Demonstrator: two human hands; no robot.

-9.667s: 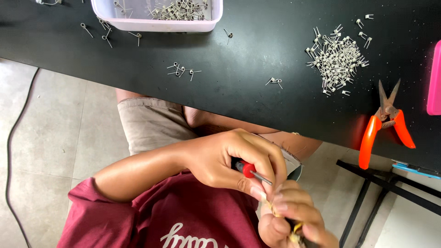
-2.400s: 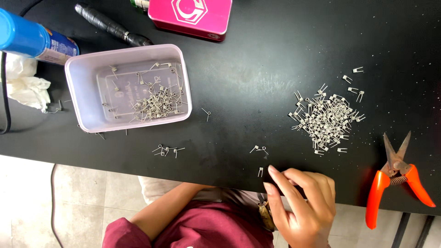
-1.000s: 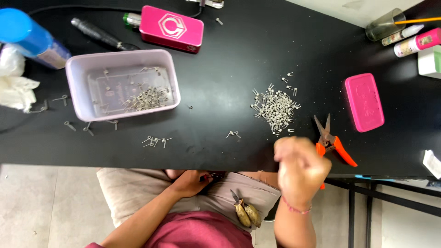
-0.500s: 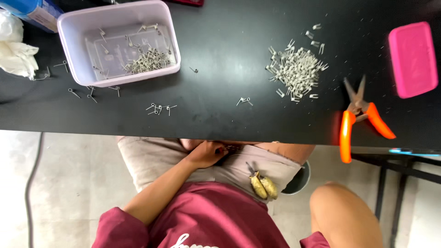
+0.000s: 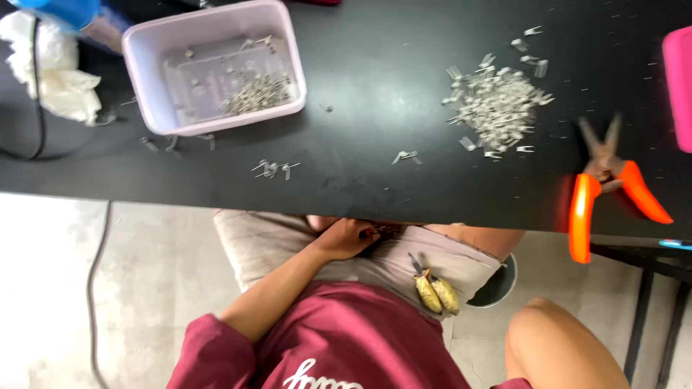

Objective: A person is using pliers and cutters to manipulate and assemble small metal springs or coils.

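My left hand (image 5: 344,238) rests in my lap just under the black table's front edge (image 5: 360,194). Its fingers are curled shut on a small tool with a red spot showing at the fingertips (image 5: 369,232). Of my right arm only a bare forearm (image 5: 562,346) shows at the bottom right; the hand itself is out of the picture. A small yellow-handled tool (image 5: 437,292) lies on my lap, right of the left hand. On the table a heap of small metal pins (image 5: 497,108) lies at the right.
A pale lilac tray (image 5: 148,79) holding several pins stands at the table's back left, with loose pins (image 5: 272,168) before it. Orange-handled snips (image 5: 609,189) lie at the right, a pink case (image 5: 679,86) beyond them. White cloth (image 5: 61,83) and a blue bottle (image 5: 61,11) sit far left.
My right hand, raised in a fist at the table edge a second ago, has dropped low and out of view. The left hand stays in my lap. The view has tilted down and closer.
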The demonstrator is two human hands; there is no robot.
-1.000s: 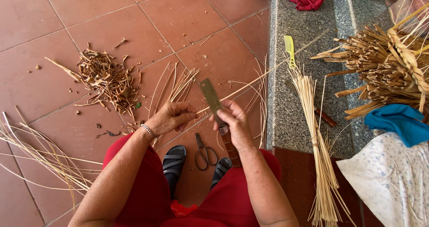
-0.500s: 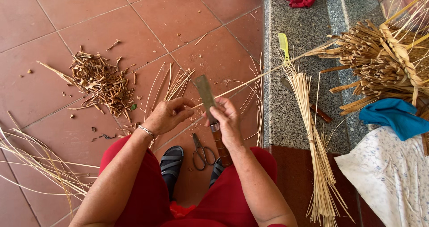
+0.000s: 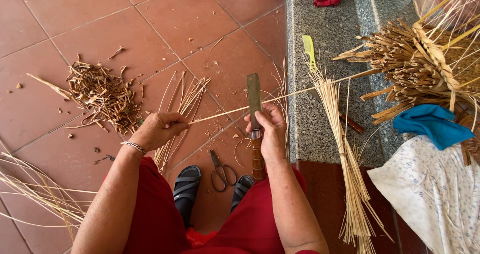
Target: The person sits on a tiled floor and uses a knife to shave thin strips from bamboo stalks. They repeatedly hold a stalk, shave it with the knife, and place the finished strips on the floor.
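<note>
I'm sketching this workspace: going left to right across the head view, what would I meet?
Pile of brown bark scraps → left hand gripping a pale reed strip → right hand holding a wooden-handled knife → yellow plastic comb → blue cloth.

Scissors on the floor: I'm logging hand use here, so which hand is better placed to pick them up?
Probably the left hand. It only pinches the thin strip, which is easy to release, while the right hand grips the knife. The scissors lie between the sandals, about equally near both.
</note>
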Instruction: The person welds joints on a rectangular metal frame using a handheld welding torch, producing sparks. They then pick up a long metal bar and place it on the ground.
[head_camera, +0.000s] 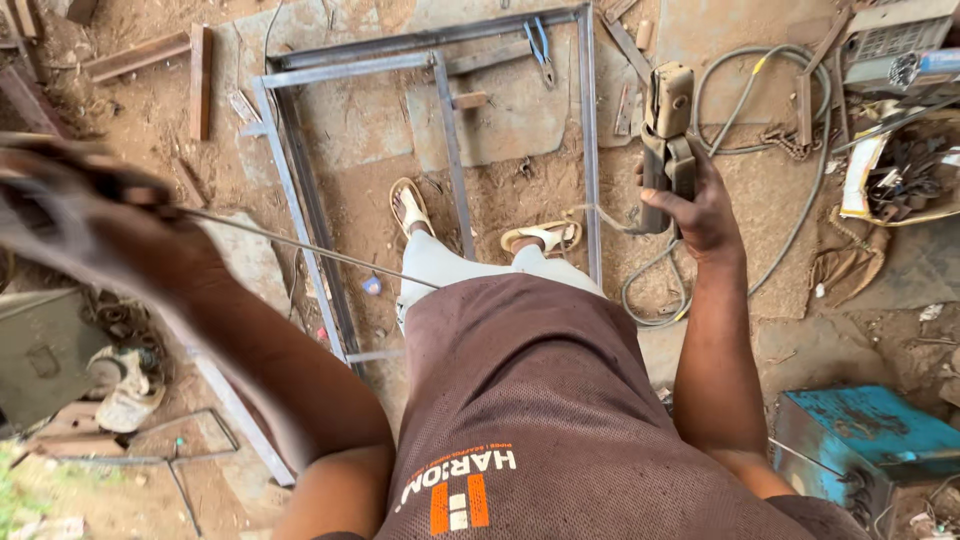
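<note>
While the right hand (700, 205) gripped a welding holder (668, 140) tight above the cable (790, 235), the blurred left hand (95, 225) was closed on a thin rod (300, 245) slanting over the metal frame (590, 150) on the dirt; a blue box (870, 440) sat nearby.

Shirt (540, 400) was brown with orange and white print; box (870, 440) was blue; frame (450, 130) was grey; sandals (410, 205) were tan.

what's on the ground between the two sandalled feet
In the head view, a thin grey steel bar of the welded frame runs between the left sandalled foot and the right sandalled foot, over bare brown dirt.
</note>
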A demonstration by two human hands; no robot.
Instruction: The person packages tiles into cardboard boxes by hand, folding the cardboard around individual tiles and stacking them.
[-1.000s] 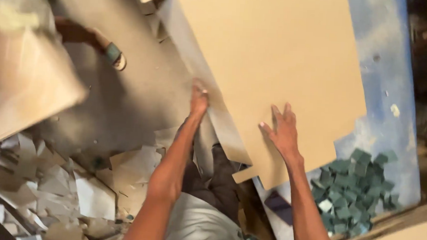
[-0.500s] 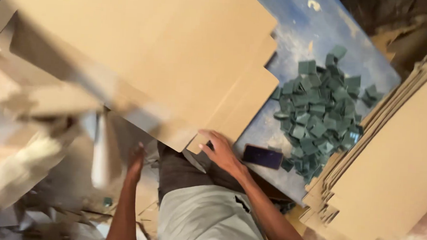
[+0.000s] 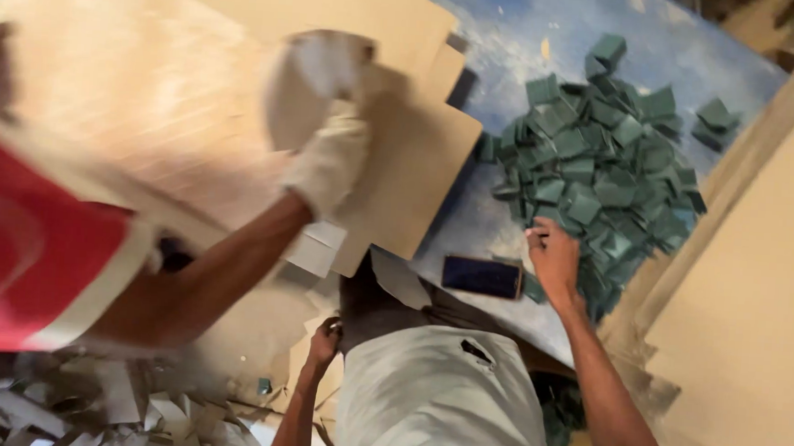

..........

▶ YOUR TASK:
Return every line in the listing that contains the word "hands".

▶ YOUR SOLUTION:
Demonstrator: two human hands; no robot.
The demonstrator is two human hands; there is no robot.
A demonstration by two human hands; no robot.

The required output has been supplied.